Bethlehem, Part 1
Now there were shepherds in that region living in the fields
and keeping the night watch over their flock. The angel of the Lord
appeared to them and the glory of the Lord shone around them,
and they were struck with fear. The angel said to them, “Do
not be afraid; for behold, I proclaim to you good news
of great joy that will be for all the people. For today
in the city of David a savior has been born for you who is
Messiah and Lord. And this will be a sign for you: you will find an infant
wrapped in swaddling clothes and lying in a manger.”
When I was planning our pilgrimage, I was not sure if we would be able to go to Bethlehem. I had read that the city where Jesus was born is under Palestinian control and could be tricky to get into on your own. Luckily, the Abraham Hostel provided a tour at a reasonable price and so I signed us up! We made three stops on this tour and I can’t do each of them justice in one post, so I’ll just do one at a time.

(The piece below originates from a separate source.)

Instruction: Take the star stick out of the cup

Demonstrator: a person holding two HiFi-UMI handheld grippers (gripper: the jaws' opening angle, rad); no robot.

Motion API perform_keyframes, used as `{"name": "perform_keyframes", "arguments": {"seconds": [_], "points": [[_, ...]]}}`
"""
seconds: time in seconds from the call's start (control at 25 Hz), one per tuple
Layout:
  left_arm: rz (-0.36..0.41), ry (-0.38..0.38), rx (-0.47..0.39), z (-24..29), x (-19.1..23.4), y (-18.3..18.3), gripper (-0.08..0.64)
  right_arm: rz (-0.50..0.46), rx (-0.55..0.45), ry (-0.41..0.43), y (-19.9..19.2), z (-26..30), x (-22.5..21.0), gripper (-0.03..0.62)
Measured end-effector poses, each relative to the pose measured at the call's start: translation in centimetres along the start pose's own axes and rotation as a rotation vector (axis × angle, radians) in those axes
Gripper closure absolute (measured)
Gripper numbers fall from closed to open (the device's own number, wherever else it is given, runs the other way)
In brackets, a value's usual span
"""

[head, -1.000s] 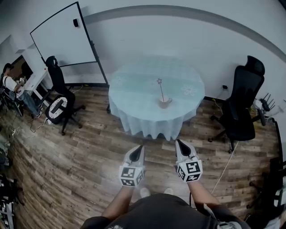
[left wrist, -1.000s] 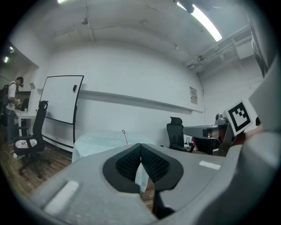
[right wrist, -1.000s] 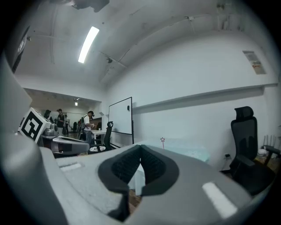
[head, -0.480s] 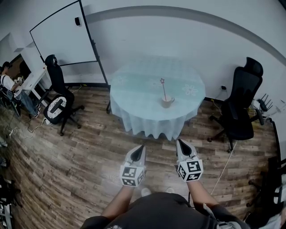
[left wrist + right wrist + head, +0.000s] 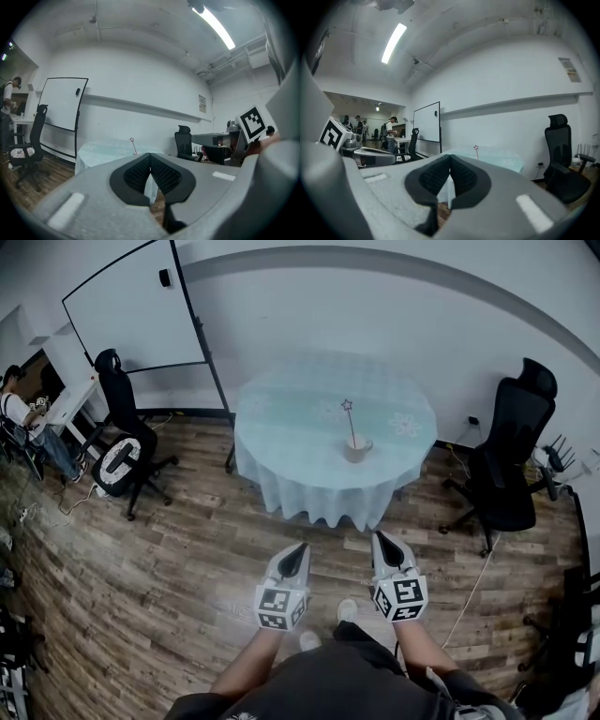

We went on a Friday morning and let me tell you I was so glad for the the bus driver, the tour guide and the group of people that were going with us. Our guide told us that if we went into Bethlehem straightaway from Jerusalem, we would have to cross through many checkpoints. Israelis are not allowed into Bethlehem and visitors are required to show their passports. Our driver took us in through a back way, skipping all of the checkpoints. We didn’t have to show our passports once, even though we did have them along. (He was Israeli, but I just did some research now and found out that there have been some Israel tour guides allowed in, thank God for that!). Coming into Bethlehem made me nervous. There is a wall separating Jerusalem and the Palestinian territory and the air just feels different there for some reason. We also heard (but never saw) military jets flying overhead. It was intimidating to say the least!
Anyways, we met up with our tour guide, who was Palestinian. Our bus driver said he would be with us, but he was not allowed into any of the churches (probably because he was Israeli). Our first stop was the Shepherds Field, the place the angels announced to the shepherds the birth of Jesus. There is a beautiful, small chapel there with paintings of the angels and the shepherds. We also were able to go into the cave the shepherds lived in. It was very primitive, preserved to look just like it did 2000 years ago. Our guide allowed us time to pray and reflect in each of these spots. One of the cool things was to see a Franciscan Monk there praying as well. (The Shepherds Field is controlled by the Franciscans). Lastly, we went into the field where they kept their animals. Our guide pointed out the press they used to make olive oil. It dated back to the actual time of Jesus’ birth.
What struck me most in the Shepherds Field was the things I learned there. Maybe you already know these things, but I did not. It was no coincidence these were the ones God chose to tell about the birth of His son!
1. These particular shepherds were in charge of the newborn animals. I did not know that! Wow! God chose the men in charge of the newborns!!!! They were also very devout Jews (someone asked the guide this question). The angels only spoke to those who were believers, he said.
2. Shepherds were the media of the time. They were the ones who spread the word about important stuff. God wanted this news out and He knew these shepherds would get that done. ( I also did not know this!)
3. Lastly, (but not leastly) they were poor. The shepherds represented the fact that Jesus came for the poor as well as the rich. The Three Kings were to represent the wealthy and our guide explained that Mary and Joseph used the gifts they brought to the baby Jesus (gold, frankincense and myrrh) to trade in the market for the money they would need to flee to Egypt when King Herod started killing all those innocent baby boys. God definitely provided!
Walking through this field and praying in both the chapel and the cave was truly moving for me. I had never really spent that much time pondering the shepherds. It was neat to see how important their role actually was!